Sunday, February 8, 2015

Republic of the Congo

Are things any better next door in the other Congo, which is sometimes called Congo Brazzaville, and which does not even bother to pretend the word "democratic" in its nomenclature? Twenty-five years of Marxism didn’t do much good, though the country became briefly democratic in 1992. Very briefly. About three days. The election results were disputed and fighting broke out immediately, on a small scale until 1997, when the army split, as the country had done, on ethnic lines, mostly north-south, and civil war restored former Marxist President Denis Sassou-Nguesso, but only because he deposed the elected President and Prime Minister. That went on for six more years, particularly in the south. A peace treaty was signed in March 2003, but the calm is tenuous and refugees continue to present a humanitarian crisis. 

The CIA World Factbook states that: "The Republic of Congo is one of Africa's largest petroleum producers, but with declining production it will need new offshore oil finds to sustain its oil earnings over the long term." This is unusually vague for the CIA. Vast oil reserves have been a key factor in the war, and warlords have emerged, fighting for control of it. The same is true of diamonds, with the Congo expelled from international diamond agreements after it proved unable to explain what was happening to all its rough diamonds. And then the IMF cancelled debt relief to the country because of corruption. 70% of the people live in dire poverty, despite the oil and the diamonds.
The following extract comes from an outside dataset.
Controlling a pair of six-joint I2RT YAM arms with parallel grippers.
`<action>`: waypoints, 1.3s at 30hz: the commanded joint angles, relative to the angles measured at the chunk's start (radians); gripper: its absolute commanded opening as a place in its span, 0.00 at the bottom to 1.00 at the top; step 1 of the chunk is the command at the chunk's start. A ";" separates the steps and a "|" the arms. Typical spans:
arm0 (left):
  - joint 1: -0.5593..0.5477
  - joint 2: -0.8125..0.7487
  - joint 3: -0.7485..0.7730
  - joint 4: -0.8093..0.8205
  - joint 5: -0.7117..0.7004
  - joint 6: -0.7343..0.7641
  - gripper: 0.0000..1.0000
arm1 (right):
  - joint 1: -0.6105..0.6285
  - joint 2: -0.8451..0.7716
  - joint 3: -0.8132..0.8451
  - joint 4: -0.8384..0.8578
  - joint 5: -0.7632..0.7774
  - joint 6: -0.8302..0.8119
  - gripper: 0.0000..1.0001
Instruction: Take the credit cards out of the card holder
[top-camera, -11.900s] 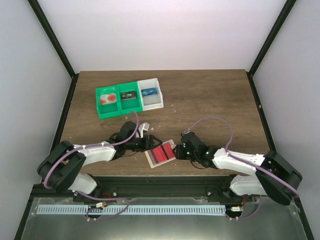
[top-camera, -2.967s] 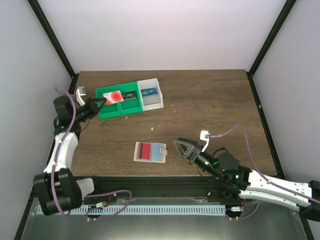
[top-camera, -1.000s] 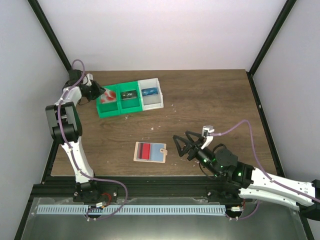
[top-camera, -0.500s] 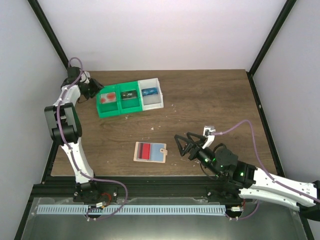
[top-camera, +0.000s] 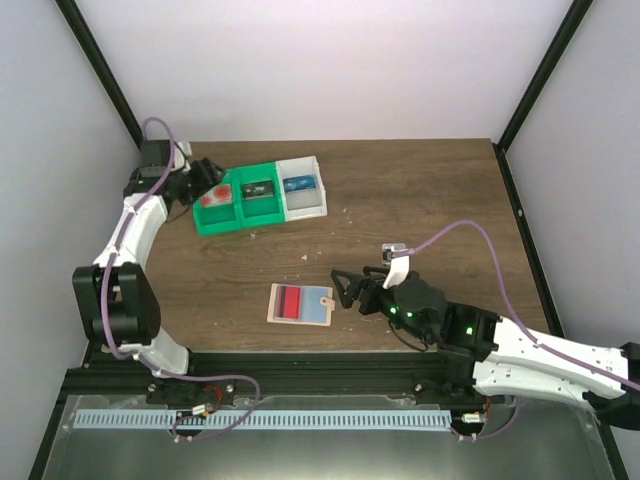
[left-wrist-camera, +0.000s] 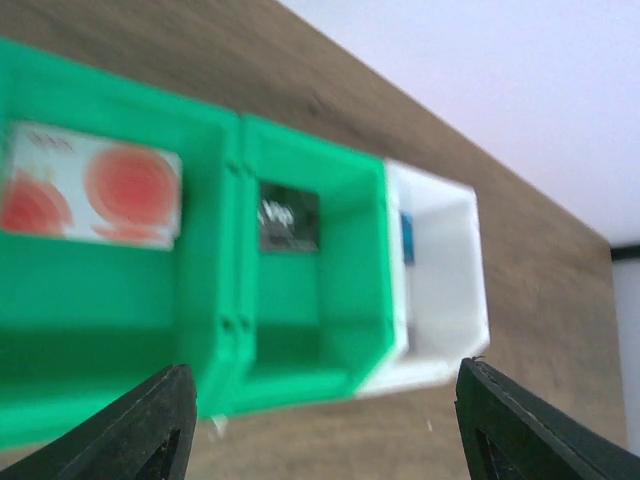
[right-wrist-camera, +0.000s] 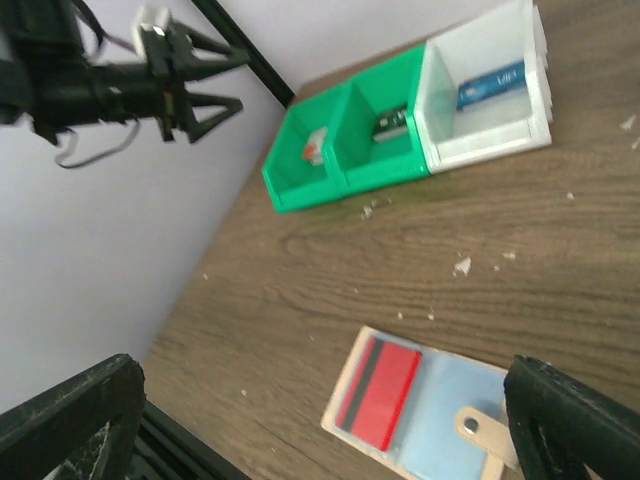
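The card holder (top-camera: 301, 305) lies open and flat near the table's front, with a red card (top-camera: 290, 302) with a dark stripe tucked in its left pocket. My right gripper (top-camera: 341, 288) hovers open and empty just right of it. In the right wrist view the card holder (right-wrist-camera: 425, 408) and its red card (right-wrist-camera: 378, 396) lie between the wide jaws. A red-and-white card (left-wrist-camera: 91, 185), a dark card (left-wrist-camera: 289, 216) and a blue card (left-wrist-camera: 407, 237) lie in the trays. My left gripper (top-camera: 207, 174) stands open and empty above the green tray's left end.
The green two-compartment tray (top-camera: 236, 213) and the white tray (top-camera: 305, 207) stand side by side at the back left. Small white crumbs (right-wrist-camera: 461, 265) dot the wood between trays and holder. Black frame posts and grey walls enclose the table.
My left gripper has opened, and the red-and-white card now lies loose in the green tray. The right arm has swung left, closer to the card holder.
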 joint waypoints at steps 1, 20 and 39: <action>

The other truly and profoundly interesting fact about the country is that, where the rebels in the Democratic Republic of Congo are known as guerrillas, the rebels here are known as Ninjas. Honestly. And they take their name, not from the teenage ninja turtles of moron-movie fame, but from the same source as that movie, the Shinobi, who were spies and mercenaries long ago in Japan, different from the Samurai only in the fact that the latter observed a strict code of honour, but the former did not. Nor do they today in the Congo.